Geert ten Dam (born Eindhoven, 6 November 1958) is a Dutch scientist. She was president of the Board of the University of Amsterdam from 2016 till 2024.

== Education ==
Source:
- Major – Andragogy
- Degree – Doctorate
- Exam level – promotion
- Education- Faculty of Behavioral and Social Sciences at the University of Groningen
- Thesis – "Women Differ in Adult Education: Gender, Ethnicity, and Age in an Ideological-Theoretical Approach to Dropout."

== Roles ==
Source:
- Distinguished Research Professor of Citizenship Education at the Faculty of Social and Behavioral Sciences of the University of Amsterdam
- President of the executive board of the University of Amsterdam from 2011 to 2024
- Crown member of the Social Economic Council (SER)
- Until the end of 2014, Ten Dam was chair of the Education Council of the Netherlands
- Full professor of education at the University of Amsterdam

== Awards ==

- Frans Banninck Cocq Medal – This municipal award is awarded to people who have made an exceptional contribution to the city of Amsterdam.

== Publications ==
Geert ten Dam has published over 100 books and articles. Geert ten Dam in her most recent articles has been studying the concern that exist with young citizens in their democratic value. Some of her most recent articles include:

- Mulder, L. E. M., Thijs, P. E., Wanders, F. H. K., van den Berg, B., la Roi, C., Mennes, H. I., van Alebeek, C. R. A., van Slageren, J., van der Meer, T. W. G., van de Werfhorst, H. G., & ten Dam, G. T. M. (2024). Jongeren over democratische waarden. Beleid & Maatschappij. Advance online publication. https://doi.org/10.5553/BenM/138900692024001
- Thijs, P. E., van der Meer, T. W. G., Mulder, L. E. M., Wanders, F. H. K., ten Dam, G. T. M., & van de Werfhorst, H. G. (2024). Conditionally supporting freedom of speech: how cognitive sophistication and social identity affect adolescents’ support for freedom of speech and its restrictions.

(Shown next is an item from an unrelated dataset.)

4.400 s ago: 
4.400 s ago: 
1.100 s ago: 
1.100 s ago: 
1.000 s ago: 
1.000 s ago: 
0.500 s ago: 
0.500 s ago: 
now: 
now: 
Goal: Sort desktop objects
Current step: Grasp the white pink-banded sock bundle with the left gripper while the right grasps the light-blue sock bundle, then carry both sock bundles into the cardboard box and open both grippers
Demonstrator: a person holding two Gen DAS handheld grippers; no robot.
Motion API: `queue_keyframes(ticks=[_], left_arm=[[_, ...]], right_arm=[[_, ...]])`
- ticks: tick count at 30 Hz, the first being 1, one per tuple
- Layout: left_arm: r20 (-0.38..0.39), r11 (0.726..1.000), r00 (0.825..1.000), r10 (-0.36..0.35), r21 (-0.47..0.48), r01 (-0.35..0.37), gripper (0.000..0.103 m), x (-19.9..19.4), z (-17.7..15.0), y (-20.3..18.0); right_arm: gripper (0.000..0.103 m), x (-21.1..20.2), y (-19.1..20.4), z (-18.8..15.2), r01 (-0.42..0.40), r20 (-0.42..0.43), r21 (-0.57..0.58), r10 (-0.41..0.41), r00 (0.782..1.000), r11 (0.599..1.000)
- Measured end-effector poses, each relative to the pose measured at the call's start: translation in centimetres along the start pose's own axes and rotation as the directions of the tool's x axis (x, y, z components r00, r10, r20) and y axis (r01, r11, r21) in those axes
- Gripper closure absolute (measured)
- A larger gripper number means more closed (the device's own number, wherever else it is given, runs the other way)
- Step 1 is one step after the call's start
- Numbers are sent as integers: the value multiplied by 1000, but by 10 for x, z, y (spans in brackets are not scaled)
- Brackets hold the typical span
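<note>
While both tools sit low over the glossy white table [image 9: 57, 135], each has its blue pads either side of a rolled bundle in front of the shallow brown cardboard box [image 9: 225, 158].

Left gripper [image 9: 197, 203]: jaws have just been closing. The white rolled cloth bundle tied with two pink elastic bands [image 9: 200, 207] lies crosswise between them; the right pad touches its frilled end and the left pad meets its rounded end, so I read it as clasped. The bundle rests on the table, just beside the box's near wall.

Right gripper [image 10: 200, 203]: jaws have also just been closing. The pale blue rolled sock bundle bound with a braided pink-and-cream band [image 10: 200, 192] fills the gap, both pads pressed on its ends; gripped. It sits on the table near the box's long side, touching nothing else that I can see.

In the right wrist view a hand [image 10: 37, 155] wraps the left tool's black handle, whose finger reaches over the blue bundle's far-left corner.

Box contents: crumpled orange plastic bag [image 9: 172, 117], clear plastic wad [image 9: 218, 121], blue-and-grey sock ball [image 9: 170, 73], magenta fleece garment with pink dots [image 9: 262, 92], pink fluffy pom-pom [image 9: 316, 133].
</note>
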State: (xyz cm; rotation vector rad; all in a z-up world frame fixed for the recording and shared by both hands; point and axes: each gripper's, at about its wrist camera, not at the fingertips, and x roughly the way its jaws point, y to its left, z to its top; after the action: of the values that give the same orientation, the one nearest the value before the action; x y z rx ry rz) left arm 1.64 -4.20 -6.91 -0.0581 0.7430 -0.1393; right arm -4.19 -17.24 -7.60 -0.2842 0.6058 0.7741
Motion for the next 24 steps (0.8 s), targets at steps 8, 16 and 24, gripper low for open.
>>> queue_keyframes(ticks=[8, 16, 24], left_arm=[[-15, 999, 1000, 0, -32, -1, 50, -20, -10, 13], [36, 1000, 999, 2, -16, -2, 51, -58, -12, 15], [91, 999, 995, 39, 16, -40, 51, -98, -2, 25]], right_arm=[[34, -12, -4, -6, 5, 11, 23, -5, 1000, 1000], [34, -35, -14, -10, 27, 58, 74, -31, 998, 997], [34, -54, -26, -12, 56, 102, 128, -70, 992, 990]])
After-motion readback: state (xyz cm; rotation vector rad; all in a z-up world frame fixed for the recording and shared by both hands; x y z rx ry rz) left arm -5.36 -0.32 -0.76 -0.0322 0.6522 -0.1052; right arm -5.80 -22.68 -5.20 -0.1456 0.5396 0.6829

Journal of Youth Studies. Advance online publication. https://doi.org/10.1080/13676261.2024.2419092
- ten Dam, G. T. M., Dijkstra, A. B., & Janmaat, J. G. (2024). Bevorderen van burgerschap als maatschappelijke opdracht van de school. In J. Demanet, M. Van Houtte, & M. Vermeulen (Eds.), Sociologen over onderwijs: Inzichten, praktijken en kritieken (pp. 317–338). Garant.